- Required work:
The whole listing needs retyping exactly; keep the pictures out of it.

━━━━━ Data segment

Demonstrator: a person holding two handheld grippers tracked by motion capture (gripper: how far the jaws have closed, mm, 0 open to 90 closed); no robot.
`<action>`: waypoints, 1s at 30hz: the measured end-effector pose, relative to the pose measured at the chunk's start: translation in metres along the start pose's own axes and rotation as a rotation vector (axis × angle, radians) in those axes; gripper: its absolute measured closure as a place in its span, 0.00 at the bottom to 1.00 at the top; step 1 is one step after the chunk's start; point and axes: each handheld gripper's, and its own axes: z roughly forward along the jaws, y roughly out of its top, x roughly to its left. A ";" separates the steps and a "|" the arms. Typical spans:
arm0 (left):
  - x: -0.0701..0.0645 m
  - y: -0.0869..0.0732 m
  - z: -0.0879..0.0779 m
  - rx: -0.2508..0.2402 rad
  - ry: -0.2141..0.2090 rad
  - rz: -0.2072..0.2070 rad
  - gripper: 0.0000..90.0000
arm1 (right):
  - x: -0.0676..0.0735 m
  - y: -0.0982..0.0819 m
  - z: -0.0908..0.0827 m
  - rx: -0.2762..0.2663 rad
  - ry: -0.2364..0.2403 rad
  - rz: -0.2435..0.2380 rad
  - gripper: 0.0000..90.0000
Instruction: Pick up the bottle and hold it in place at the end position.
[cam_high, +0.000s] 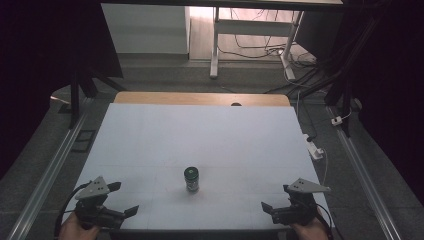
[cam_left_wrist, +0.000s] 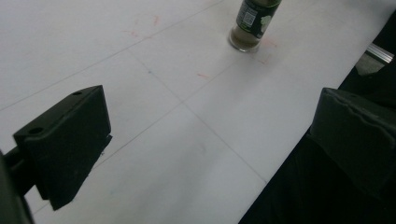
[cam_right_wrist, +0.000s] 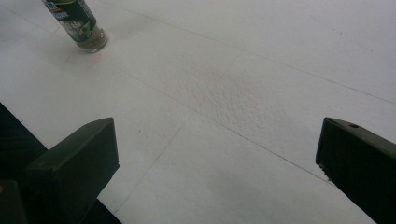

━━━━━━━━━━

- Exercise output:
Demonstrator: a person holding two handheld grippers tracked by motion capture (gripper: how far the jaws have closed, mm, 0 open to 90 closed); no robot.
`<action>`: waypoints, 1s at 30hz: the measured end-effector pose, relative to the pose measured at the chunk's start: translation in metres along the start pose's own axes and rotation as a rotation vector (axis × angle, radians) in those axes; gripper: its absolute measured closure as a place in its span, 0.00 at the bottom to 1.00 at the top; step 1 is one step after the chunk's start; point and axes: each handheld gripper's, and its own axes: z roughly forward along the jaws, y roughly out of its top, x roughly to its left. A ";" separates the steps and a "|" the arms. Typical spans:
arm0 (left):
  - x: -0.0701..0.0645 m
  - y: -0.0869..0.0732 m
  - z: -0.0879..0.0779 m
  - rx: -0.2508..0.2402 rad
  - ry: -0.2141..0.2090 rad
  - rz: -0.2072..0.2070 rad
  - gripper: 0.0000..90.0000
arm1 (right):
  - x: -0.0676..0.0735 m
  - y: -0.0982..0.0819 m
  - z: -0.0908..0.0827 m
  - rx: -0.2762..0.2663 rad
  - ry: -0.2364..0.2403 rad
  - rz: -0.2435..0.2380 rad
  - gripper: 0.0000..90.0000
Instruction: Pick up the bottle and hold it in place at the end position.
[cam_high, +0.000s] 
[cam_left_wrist, +0.000s] 
[cam_right_wrist, +0.000s] 

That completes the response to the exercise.